A horse shouldn’t carry over 20% of its own weight. However, some horses are prone to putting on too much weight. When it happens, not many horse owners can spot it. When keepers see their horses frequently, it can be easy to overlook steady weight gain.

The reason for this is that many owners would have a difficult time being able to tell the difference between muscle and fat. This is because some fat a horse can gain is firm around the neck, whereas fat is normally spongy.

Suppose you’re wondering how to tell when your horse is overweight. In that case, one of the best ways to figure out whether your horse is overweight is to assess its body. This is called a Henneke body condition scoring assessment that should be carried out every couple weeks.

This assessment will help you to be able to determine whether or not your horse is overweight. This body scale assessment is done on a scale of 0 to 5, with 5 being fat. There are three different sections to look at when carrying out this assessment.

The first section is the front section which consists of the horse’s neck, shoulders, and crest. The next section, the middle section, consists of the back, ribs, and underbelly. The last and third section is the rump, inner things, and tail head.

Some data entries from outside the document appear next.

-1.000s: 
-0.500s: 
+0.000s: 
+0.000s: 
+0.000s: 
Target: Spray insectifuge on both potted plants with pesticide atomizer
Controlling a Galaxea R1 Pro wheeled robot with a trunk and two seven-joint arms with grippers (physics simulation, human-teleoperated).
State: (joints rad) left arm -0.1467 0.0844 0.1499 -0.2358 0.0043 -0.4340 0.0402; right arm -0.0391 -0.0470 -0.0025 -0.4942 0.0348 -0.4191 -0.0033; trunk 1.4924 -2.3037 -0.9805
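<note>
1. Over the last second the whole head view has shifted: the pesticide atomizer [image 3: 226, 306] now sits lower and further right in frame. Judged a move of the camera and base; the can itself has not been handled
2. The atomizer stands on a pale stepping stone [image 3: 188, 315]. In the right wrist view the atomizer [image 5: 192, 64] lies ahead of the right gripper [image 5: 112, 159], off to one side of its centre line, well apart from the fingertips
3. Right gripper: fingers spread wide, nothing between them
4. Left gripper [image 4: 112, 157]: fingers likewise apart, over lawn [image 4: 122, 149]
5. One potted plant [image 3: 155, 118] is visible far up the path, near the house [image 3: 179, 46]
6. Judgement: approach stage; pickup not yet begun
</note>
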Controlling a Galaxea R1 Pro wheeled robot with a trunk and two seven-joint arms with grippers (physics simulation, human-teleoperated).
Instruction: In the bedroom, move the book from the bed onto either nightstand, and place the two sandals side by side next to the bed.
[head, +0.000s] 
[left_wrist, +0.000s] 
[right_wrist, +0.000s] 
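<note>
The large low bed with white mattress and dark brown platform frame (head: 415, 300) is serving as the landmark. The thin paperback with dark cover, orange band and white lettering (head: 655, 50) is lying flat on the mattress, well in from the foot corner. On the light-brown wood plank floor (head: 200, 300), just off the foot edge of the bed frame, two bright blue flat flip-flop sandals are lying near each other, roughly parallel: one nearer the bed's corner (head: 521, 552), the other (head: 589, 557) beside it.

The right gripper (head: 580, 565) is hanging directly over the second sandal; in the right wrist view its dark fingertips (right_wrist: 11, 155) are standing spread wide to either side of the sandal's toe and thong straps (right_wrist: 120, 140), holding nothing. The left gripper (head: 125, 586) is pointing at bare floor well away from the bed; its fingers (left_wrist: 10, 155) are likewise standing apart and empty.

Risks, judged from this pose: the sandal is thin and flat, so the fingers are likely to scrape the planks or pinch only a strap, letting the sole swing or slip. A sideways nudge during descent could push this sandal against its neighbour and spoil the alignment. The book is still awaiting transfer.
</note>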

Those three sections are scored separately and given a score ranging from 0 to 5. They are then added together and divided by 3 to get the final score. This check can be done by a vet, or it can be done by the horse keeper themself.

What the owner is essentially doing is running their hand along the horse’s body and feeling the neck, crest, etc. This will help the owner to determine if it is fat or muscle and if they can feel the horse’s ribs, etc.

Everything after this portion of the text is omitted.